01 agosto 2006

A professora


Os alunos esperavam lá fora, em grupo. As discussões acendiam-se, de uns para os outros, exaltados, nervosos, a debater pontos de vista, opiniões, soluções.

De repente, ela aparece. Lá no fundo do corredor, o som dos seus sapatos de salto alto vão batendo na pedra, compassadamente, ritmicamente, firme e convictamente. Lá ao longe, a sua figura negra vai crescendo à medida que se aproxima, o som dos saltos a ressoar no eco, e os alunos calam-se, a observá-la.
“Ela vem aí!”, sussurra um, mais pela confirmação do que pelo espanto, logo silenciado por um “Schiuu, cala-te!...” sibilante.
Ela chega por fim junto do grupo, contorna-os e vira-se de costas para eles, para abrir a porta. Ao entrar, são precisos 2 ou 3 segundos para que o grupo saia do entorpecido transe, para a seguir.

Entrar, sentar. Ao contrário da habitual algazarra inicial, desta vez os alunos sentaram-se, rápida e tão silenciosamente quanto possível, como se receassem sequer mexer-se ou mover-se. Quase como se ali, hoje, respirar fosse crime.

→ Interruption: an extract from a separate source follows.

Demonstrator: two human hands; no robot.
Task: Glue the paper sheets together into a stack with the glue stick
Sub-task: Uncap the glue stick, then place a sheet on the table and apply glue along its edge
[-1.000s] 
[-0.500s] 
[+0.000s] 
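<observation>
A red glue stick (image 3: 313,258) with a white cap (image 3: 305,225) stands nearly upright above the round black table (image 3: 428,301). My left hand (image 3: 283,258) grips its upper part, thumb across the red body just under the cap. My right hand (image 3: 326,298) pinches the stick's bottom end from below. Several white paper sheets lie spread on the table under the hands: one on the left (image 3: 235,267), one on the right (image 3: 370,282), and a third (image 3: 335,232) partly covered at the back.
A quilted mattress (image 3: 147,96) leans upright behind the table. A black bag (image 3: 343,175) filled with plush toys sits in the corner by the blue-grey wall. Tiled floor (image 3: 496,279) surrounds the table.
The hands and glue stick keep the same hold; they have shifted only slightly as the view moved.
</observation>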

Alguém bate à porta. Os alunos entreolham-se, assustados. Um segundo, dois, e lá há um que se levanta, rápido, esforçando-se por não ser notado, e abre a porta, deixando ver uma aluna atrasada e assustada, que, rapidamente, balbuciando um murmúrio em forma de desculpa, atravessa a sala e se enterra no seu lugar.

Silêncio. Os corações batem, apressados. A tensão é palpável no ar; quase é possível estender a mão e agarrar uma rede de medo, insegurança e tensão que liga todos os presentes na sala.
Calma mas firmemente, o olhar dela começa a percorrê-los a todos. Um a um. Lentamente, a faiscar, como uma serpente a observar o ninho de ratos encurralados que tem à sua frente. Eles sabem, agora, que nada os pode salvar. Estão sozinhos com ela... Não há safa possível, não há salvação.

De repente, a boca dela abre-se, e todos os alunos retêm a respiração (julgo até mesmo ver um ou outro que fecha os olhos com força, à espera do impacto).
Da boca dela, saem as palavras:
“O sumário de hoje é…” e começa a debitar títulos genéricos relacionados com a análise de poemas de Cesário Verde.
Os alunos que tinham fechado os olhos abrem-nos subitamente, surpreendidos. Os outros entreolham-se, com expressões de interrogação nas faces, mas ainda com o mínimo possível de músculos em movimento.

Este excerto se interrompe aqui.